Все с той же застывшей на лице кривой усмешкой Тюльпин подошел к рюкзаку, еще не зная, что ему там понадобилось. Присев на корточки, долго перебирал рыболовные снасти, какие-то консервы, прихваченные на всякий случай, деревянные ложки – оказывается, он их все-таки взял с собой, не забыл. Потом на глаза ему попалась белая капроновая веревка. Подержав в руке, он уронил ее, выпустив из пальцев, снова взял, хмыкнул про себя с каким-то новым выражением – чуть ли не злорадно.

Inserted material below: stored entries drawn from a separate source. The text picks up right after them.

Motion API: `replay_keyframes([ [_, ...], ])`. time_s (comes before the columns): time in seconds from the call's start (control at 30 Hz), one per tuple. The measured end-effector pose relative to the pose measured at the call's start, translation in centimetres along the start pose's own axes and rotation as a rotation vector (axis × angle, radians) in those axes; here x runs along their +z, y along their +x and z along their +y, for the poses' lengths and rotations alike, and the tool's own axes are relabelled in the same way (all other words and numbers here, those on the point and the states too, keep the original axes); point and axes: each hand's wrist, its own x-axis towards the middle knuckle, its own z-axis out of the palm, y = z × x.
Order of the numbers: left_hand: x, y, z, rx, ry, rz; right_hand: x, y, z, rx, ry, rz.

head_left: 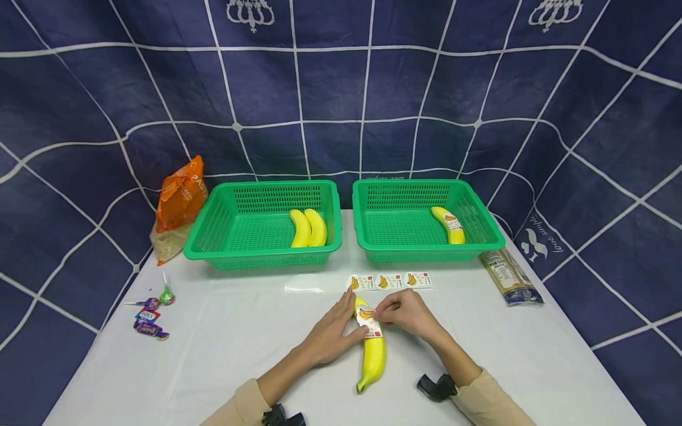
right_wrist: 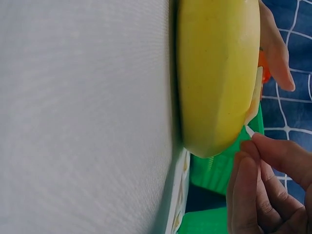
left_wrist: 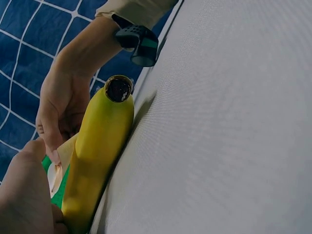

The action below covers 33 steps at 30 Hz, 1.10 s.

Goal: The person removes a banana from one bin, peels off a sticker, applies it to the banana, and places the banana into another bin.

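Two bare hands meet over a single banana [head_left: 372, 349] lying lengthwise on the white table [head_left: 533, 367], just in front of a strip of stickers [head_left: 391, 281]. The left hand [head_left: 331, 331] rests against the banana's left flank with its fingers extended and relaxed, steadying the fruit rather than curling round it; the left wrist view shows the banana's dark cut end [left_wrist: 118, 89] pointing toward the person's sleeve. The right hand [head_left: 407, 312] pinches the edge of a sticker [head_left: 370, 321] between thumb and fingertips [right_wrist: 253, 161], and the sticker already lies across the upper part of the banana, its white corner lifted slightly off the peel in the right wrist view. Behind the hands stand two green baskets side by side, close but apart: the left basket [head_left: 213, 231] holds two bananas [head_left: 308, 228] lying together against its right side, and the right basket [head_left: 482, 222] holds one banana with a sticker [head_left: 449, 225] near its right wall. An orange bag [head_left: 180, 195] leans at the table's far left corner beside the left basket, several wrapped lollipops [head_left: 151, 313] lie scattered near the left edge, and a long clear packet [head_left: 510, 276] lies by the right basket on the table's right side. Dark blue cloth with white lines [head_left: 341, 106] hangs all around the table.
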Motion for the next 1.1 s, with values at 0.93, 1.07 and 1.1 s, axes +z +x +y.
replay_keyframes([
  [0.93, 0.2, 0.1, -0.1, 0.016, 0.010, -0.002, 0.6, 0.7, 0.1, 0.088, 0.017, 0.007],
  [1.07, 0.2, 0.1, -0.2, 0.019, 0.015, 0.003, 0.7, 1.0, 0.4, 0.134, 0.054, -0.005],
  [1.1, 0.2, 0.1, -0.2, 0.017, 0.014, 0.001, 0.7, 1.1, 0.5, 0.145, 0.064, -0.010],
])
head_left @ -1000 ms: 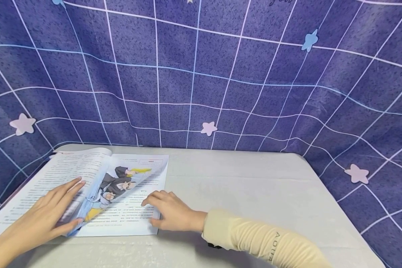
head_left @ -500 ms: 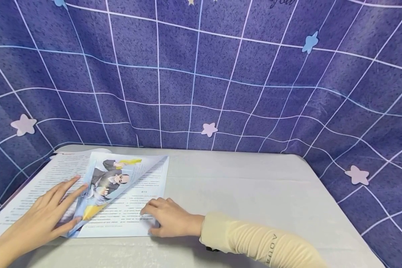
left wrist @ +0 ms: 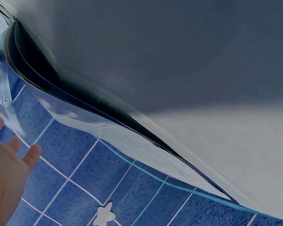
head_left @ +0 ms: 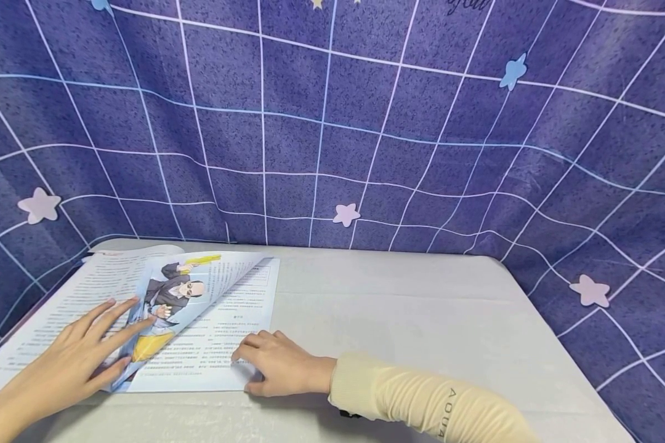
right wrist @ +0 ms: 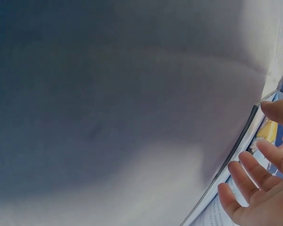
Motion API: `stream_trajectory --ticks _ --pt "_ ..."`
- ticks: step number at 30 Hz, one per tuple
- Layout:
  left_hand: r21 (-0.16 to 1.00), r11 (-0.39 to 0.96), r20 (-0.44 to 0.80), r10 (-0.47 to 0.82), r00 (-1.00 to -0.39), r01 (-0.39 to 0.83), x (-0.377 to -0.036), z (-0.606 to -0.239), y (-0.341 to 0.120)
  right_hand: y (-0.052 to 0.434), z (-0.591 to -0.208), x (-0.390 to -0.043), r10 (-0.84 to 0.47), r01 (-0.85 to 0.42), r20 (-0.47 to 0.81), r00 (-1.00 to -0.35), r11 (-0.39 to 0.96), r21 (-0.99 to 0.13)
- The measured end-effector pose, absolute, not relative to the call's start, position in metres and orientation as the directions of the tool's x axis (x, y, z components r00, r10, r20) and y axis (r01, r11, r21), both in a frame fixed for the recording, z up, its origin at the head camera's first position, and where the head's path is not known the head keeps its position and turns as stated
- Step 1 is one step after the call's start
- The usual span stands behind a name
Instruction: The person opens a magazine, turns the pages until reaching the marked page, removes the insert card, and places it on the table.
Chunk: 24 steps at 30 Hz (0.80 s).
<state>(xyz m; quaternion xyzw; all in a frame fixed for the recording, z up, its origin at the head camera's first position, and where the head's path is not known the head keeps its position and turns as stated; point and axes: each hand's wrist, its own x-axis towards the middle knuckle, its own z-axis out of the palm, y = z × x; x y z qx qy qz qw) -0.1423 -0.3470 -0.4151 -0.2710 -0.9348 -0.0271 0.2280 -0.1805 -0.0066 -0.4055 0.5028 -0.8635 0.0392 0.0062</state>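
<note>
- Blue-violet fabric backdrop [head_left: 399,160] with a pale grid and stick-on-like stars fills the far side.
- Below it, a light grey, cloth-like surface [head_left: 399,320] stretches from left to right.
- On its left part lies a large open book [head_left: 221,363] with white printed pages.
- From the book rises a thin, glossy paper leaf with a coloured illustration [head_left: 183,301]. Over the last second its picture side has shifted left and come more into view. Its near part is already folded over to the left, while the far right corner lags, so I judge the turn to be only partly made.
- A cream, wrinkled sleeve [head_left: 410,394] comes in from the near right.
- The bare left hand [head_left: 77,354] rests over the left side; its grip is spread and clasps nothing. Its forefinger now lies over the illustration, farther onto the leaf than before, seemingly steadying it.
- The bare right hand [head_left: 279,363] has slipped slightly nearer, at the right page's near edge. Its grip is slack, fingers loosely bent, holding nothing; whether they touch the paper I cannot tell.
</note>
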Motion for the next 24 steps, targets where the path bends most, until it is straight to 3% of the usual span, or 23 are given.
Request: stream_trajectory --ticks 14,24 --pt "-0.02 0.892 0.421 0.417 -0.805 0.452 -0.1374 -0.4201 -0.3469 -0.0102 -0.4043 -0.1774 -0.863 -0.863 0.012 -0.506 0.505 -0.022" --pt "-0.103 0.883 0.478 0.448 -0.756 0.459 -0.1427 -0.4208 -0.3484 -0.0146 -0.4061 -0.176 -0.856 -0.855 0.041 -0.516 0.517 0.031"
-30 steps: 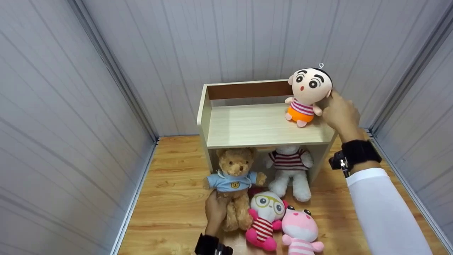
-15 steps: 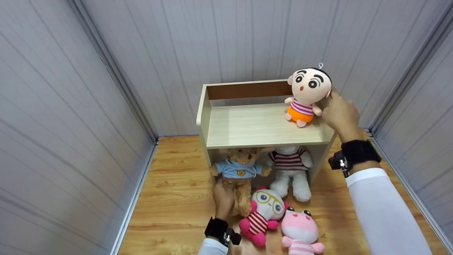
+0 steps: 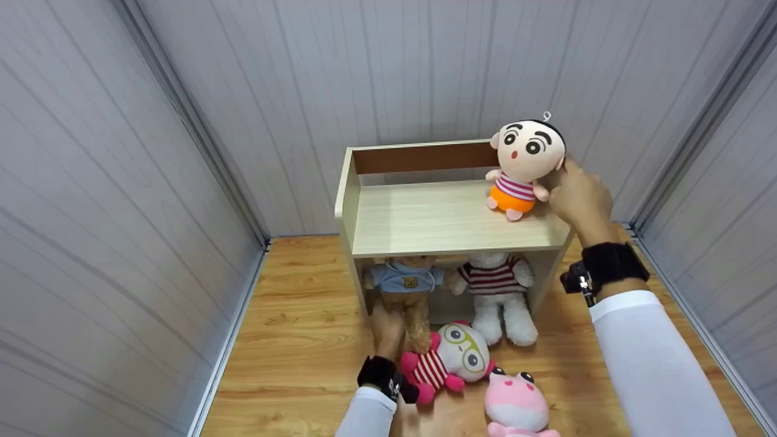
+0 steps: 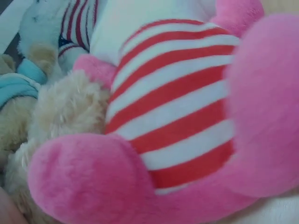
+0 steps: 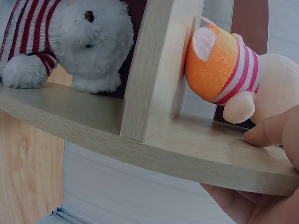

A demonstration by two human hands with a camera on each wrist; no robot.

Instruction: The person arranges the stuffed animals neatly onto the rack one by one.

Не выпуская веревку из рук, Тюльпин поднялся, постоял над костром и медленно направился к опушке, на ходу разматывая моток.
Он еще не знал, как поступит дальше, но ни к чему не обязывающие действия, когда он искал веревку, а Тюльпин искал все-таки веревку, потом разматывал ее, забрасывал на толстую ветку лиственницы, отвлекали его от саднящей боли в груди. Эти двусмысленные приготовления, а он понимал их двусмысленность, потому и хмыкал время от времени не то над собой, не то над людьми, которых мысленно видел вокруг себя, эти приготовления и тешили Тюльпина, забавляли его. Будто был у него в запасе ход, о котором никто не догадывался, никто даже предположить не мог, что он, Тюльпин, способен на нечто отчаянное. Понимая, что никогда не поздно свои приготовления обратить в шутку, он продолжал неторопливо подтягивать веревку, потом укрепил ее хорошим узлом, медленно, будто в забытьи, сходил к костру за ножом и обрезал лишний конец.